Start of Block
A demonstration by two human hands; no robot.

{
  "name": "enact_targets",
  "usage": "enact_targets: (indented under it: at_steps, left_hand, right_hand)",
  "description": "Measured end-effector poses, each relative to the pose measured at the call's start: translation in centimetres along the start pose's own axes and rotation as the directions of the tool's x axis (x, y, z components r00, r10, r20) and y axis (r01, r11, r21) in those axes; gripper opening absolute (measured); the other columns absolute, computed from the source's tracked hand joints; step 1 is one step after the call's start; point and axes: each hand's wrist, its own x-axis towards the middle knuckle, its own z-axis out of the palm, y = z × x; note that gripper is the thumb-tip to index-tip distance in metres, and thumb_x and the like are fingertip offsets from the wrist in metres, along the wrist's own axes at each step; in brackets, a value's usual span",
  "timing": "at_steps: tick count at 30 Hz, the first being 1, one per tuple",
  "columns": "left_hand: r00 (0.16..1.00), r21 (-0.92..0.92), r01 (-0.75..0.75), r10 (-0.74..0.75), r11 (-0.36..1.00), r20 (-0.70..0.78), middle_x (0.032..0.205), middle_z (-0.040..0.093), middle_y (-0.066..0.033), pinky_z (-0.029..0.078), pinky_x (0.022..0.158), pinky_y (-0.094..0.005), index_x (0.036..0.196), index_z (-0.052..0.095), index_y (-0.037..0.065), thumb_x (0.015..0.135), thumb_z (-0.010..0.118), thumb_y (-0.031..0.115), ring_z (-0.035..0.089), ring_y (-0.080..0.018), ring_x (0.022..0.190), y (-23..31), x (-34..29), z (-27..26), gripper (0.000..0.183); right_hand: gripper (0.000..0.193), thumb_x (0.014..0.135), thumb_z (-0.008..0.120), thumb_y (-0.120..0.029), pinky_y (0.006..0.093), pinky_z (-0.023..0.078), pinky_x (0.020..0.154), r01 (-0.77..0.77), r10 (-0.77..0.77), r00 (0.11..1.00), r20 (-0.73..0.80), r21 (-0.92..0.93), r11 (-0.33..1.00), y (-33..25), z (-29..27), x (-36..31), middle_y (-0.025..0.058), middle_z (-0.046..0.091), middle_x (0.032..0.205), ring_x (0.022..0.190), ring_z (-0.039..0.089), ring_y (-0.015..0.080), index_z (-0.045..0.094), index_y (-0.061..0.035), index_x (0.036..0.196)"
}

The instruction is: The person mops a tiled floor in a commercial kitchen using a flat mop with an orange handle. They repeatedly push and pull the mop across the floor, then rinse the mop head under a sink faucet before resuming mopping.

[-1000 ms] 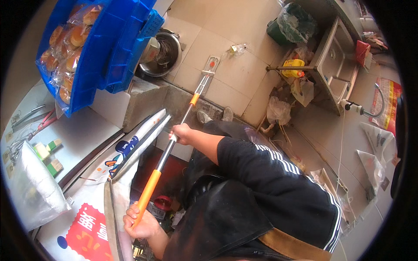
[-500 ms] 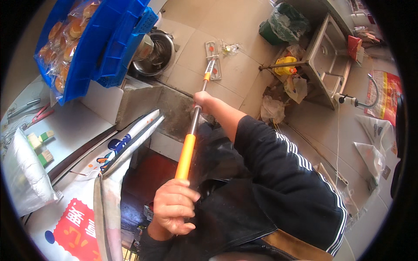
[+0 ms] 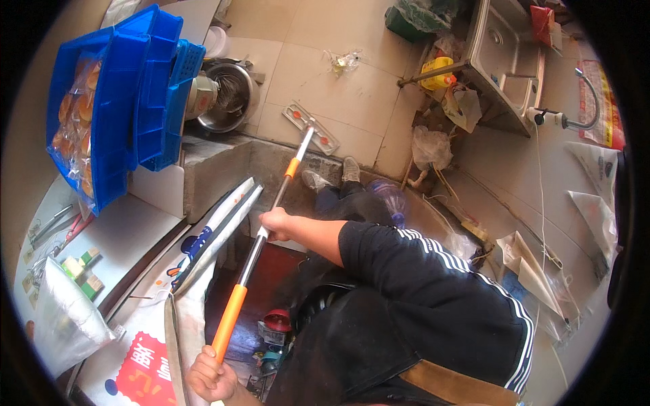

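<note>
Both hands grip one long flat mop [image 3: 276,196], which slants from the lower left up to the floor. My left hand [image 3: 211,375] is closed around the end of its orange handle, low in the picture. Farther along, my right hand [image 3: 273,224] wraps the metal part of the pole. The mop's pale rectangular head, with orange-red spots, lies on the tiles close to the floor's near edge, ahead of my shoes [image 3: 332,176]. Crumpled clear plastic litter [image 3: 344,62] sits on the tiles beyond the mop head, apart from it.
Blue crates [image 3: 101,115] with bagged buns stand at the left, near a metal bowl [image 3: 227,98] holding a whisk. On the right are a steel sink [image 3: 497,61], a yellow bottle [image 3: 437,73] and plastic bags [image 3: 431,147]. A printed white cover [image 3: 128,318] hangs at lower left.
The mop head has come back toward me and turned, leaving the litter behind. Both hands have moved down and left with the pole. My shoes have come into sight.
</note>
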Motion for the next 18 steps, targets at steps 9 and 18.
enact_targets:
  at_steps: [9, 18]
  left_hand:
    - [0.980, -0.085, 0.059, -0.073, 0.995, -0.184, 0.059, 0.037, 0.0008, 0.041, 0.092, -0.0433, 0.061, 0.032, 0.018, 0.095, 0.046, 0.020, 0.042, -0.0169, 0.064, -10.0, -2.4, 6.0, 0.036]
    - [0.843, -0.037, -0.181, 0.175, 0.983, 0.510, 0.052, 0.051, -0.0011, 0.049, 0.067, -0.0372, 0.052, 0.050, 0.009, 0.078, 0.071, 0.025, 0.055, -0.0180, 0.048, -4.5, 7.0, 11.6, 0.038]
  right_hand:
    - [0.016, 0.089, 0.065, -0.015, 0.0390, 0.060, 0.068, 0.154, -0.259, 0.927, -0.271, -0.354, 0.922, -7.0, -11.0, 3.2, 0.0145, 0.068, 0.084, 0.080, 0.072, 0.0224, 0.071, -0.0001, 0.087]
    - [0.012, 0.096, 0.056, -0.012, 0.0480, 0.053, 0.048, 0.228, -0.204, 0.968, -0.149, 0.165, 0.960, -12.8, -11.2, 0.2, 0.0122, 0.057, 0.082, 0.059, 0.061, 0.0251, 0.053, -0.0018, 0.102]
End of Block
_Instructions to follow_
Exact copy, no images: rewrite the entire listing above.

_Result of this task_
A demonstration by two human hands; no robot.

{
  "name": "enact_targets",
  "usage": "enact_targets: (indented under it: at_steps, left_hand, right_hand)",
  "description": "Measured end-effector poses, each relative to the pose measured at the call's start: translation in centimetres along the start pose's own axes and rotation as the directions of the tool's x axis (x, y, z components r00, r10, r20) and y axis (r01, r11, r21) in those axes; gripper opening absolute (measured); the other columns absolute, computed from the source's tracked hand joints; step 1 is one step after the call's start; point and axes: each hand's wrist, its own x-axis towards the middle knuckle, its own z-axis out of the palm, y = z × x; note that gripper is the thumb-tip to index-tip distance in metres, and thumb_x and the like are fingertip offsets from the wrist in metres, along the wrist's own axes at each step; in brackets, a value's usual span",
  "timing": "at_steps: tick count at 30 Hz, the first being 1, one per tuple",
  "columns": "left_hand: r00 (0.16..1.00), r21 (-0.92..0.92), r01 (-0.75..0.75), r10 (-0.74..0.75), r11 (-0.36..1.00), r20 (-0.70..0.78), middle_x (0.032..0.205), middle_z (-0.040..0.093), middle_y (-0.066..0.033), pinky_z (-0.029..0.078), pinky_x (0.022..0.158), pinky_y (-0.094..0.005), index_x (0.036..0.196), index_z (-0.052..0.095), index_y (-0.037..0.065), thumb_x (0.015..0.135), thumb_z (-0.010..0.118), thumb_y (-0.031..0.115), ring_z (-0.035..0.089), ring_y (-0.080..0.018), ring_x (0.022..0.190), y (-23..31), x (-34..29), z (-27..26), gripper (0.000..0.183); right_hand: gripper (0.000..0.193), thumb_x (0.014..0.135), thumb_z (-0.008..0.120), thumb_y (-0.120..0.029), pinky_y (0.006..0.093), pinky_z (-0.023..0.078), pinky_x (0.020..0.154), r01 (-0.77..0.77), r10 (-0.77..0.77), r00 (0.11..1.00), r20 (-0.73..0.80), r21 (-0.92..0.93), r11 (-0.33..1.00), y (-33..25), z (-29..27), x (-36..31), middle_y (-0.025..0.058), middle_z (-0.046..0.091), middle_x (0.032..0.205), ring_x (0.022..0.190), ring_z (-0.039..0.089), ring_y (-0.015..0.080), index_z (-0.045..0.094), index_y (-0.061..0.035), index_x (0.036..0.196)"
}

The instruction is: The person mops a tiled floor in a commercial kitchen using a flat mop with an orange handle. They repeatedly push and pull the mop across the floor, then rinse the mop head under a sink faucet before resuming mopping.

[-1000 ms] 
[-500 ms] 
[+0 ms] 

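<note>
Both hands grip one long flat mop [image 3: 276,196], which slants from the lower left up to the floor. My left hand [image 3: 211,375] is closed around the end of its orange handle, low in the picture. Farther along, my right hand [image 3: 273,224] wraps the metal part of the pole. The mop's pale rectangular head, with orange-red spots, lies on the tiles close to the floor's near edge, ahead of my shoes [image 3: 332,176]. Crumpled clear plastic litter [image 3: 344,62] sits on the tiles beyond the mop head, apart from it.
Blue crates [image 3: 101,115] with bagged buns stand at the left, near a metal bowl [image 3: 227,98] holding a whisk. On the right are a steel sink [image 3: 497,61], a yellow bottle [image 3: 437,73] and plastic bags [image 3: 431,147]. A printed white cover [image 3: 128,318] hangs at lower left.
The mop head has come back toward me and turned, leaving the litter behind. Both hands have moved down and left with the pole. My shoes have come into sight.
</note>
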Motion for the next 18 steps, targets at steps 9 and 18.
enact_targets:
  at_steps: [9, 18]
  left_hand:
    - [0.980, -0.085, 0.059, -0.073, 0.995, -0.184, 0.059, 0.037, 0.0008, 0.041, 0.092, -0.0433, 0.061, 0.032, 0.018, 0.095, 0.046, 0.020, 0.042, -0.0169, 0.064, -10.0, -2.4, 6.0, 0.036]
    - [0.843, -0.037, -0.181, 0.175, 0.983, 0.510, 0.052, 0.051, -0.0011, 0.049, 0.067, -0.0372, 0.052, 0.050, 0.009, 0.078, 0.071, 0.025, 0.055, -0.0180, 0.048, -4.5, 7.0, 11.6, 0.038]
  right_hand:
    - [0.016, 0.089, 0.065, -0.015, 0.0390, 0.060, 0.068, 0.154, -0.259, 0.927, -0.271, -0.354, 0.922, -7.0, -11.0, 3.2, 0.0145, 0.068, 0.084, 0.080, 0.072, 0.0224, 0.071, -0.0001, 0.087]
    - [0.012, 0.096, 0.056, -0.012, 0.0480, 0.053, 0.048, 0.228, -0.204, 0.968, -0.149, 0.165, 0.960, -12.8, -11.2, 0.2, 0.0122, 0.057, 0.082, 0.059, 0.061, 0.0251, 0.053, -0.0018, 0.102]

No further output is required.